Wednesday, March 24, 2021

(Neoclassical) Economics and Economists

 

It is fair to say that what passes for economics at almost all levels could be called neoclassical economics.

Economics is a field. Neoclassical is an approach to that field. Probably every economist you've met is neoclassical (although Dave Berri has his doubts about this approach). Probably every economist you've ever heard speak is a neoclassical economist.

While the neoclassical approach was cemented into place more recently, this is the tradition that goes back to Adam Smith, and comes down to us through most of Ricardo's work, Bentham, the Mills, Marshall, Jevons, Menger, Clark, Walras, Pigou, Keynes, most of the Nobel Prize winners, and so on.

It has a number of characteristics. At the individual level, people try to do the best they can. They optimize. They are also rational, in that there is some internal consistency in how they combine doing the best they can along different dimensions of their lives. Firms behave the same way. Firms and individuals make jointly voluntary exchanges which make them both better off.

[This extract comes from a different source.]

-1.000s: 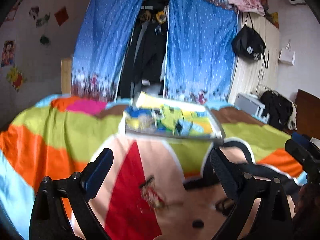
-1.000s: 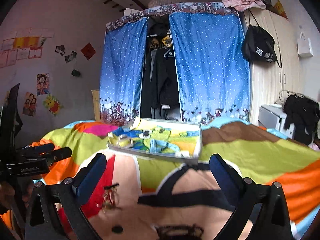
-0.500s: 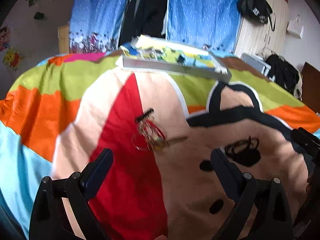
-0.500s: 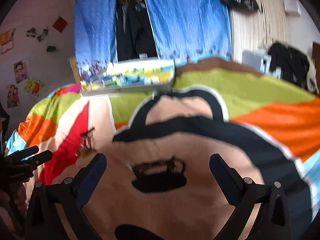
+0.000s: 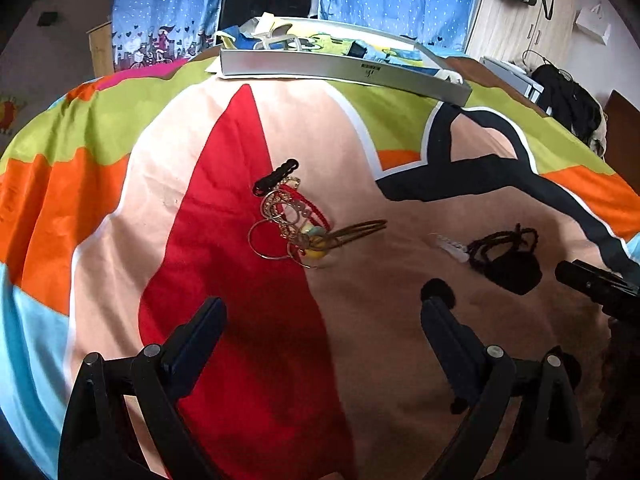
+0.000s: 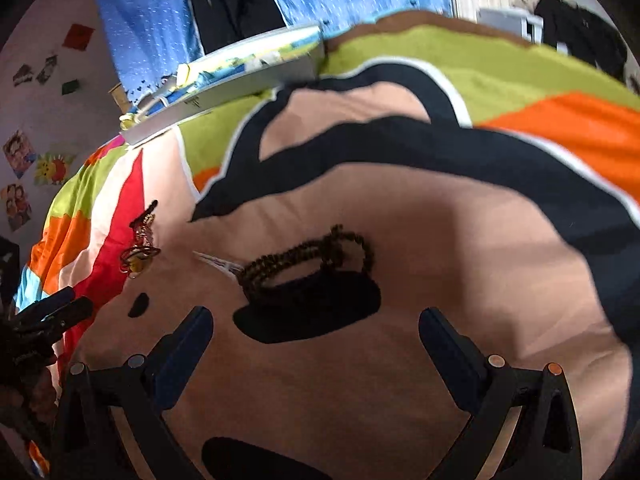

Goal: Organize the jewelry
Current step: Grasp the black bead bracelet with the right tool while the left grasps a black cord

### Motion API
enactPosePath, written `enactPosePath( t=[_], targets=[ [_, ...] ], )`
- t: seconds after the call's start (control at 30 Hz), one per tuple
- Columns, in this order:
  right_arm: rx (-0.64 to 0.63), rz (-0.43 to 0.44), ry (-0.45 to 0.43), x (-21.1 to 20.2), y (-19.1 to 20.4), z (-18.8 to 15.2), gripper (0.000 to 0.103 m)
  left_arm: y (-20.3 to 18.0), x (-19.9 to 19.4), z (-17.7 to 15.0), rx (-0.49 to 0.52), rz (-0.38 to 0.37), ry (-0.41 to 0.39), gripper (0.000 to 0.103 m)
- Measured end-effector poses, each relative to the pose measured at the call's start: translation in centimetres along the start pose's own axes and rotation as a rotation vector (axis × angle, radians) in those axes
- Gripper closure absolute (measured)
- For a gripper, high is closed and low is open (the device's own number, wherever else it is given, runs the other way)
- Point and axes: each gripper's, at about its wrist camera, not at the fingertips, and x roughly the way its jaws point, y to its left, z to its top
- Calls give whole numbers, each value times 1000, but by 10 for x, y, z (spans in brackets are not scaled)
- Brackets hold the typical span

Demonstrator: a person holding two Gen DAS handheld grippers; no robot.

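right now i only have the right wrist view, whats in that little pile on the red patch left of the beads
Observer: A tangle of a black clip, a red cord bracelet, thin gold hoops and a gold hair fork, all overlapping.
Operator: is the left gripper holding any of it
Observer: No. The left gripper is open with nothing between its fingers, short of the pile.
Operator: and the pale thing by the beads
Observer: A clear toothed clip, lying on the quilt just left of the black bead bracelet.
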Motion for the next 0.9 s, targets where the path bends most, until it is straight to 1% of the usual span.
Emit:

Market failures do happen, and there is a role for government to correct them; although the self-interest of government officials might get in the way.

Neoclassical economics definitely qualifies as WEIRD (look that up in the Handbook). It is an intellectual tradition that started out English, but is now thoroughly American too. It is dominant in all the English speaking countries, Japan, Hong Kong, the Scandinavian countries, the Netherlands, Estonia, and it's becoming dominant in Spanish speaking countries both in Europe and Latin America. Its dominance is less total in other parts of the world, but it's often still there.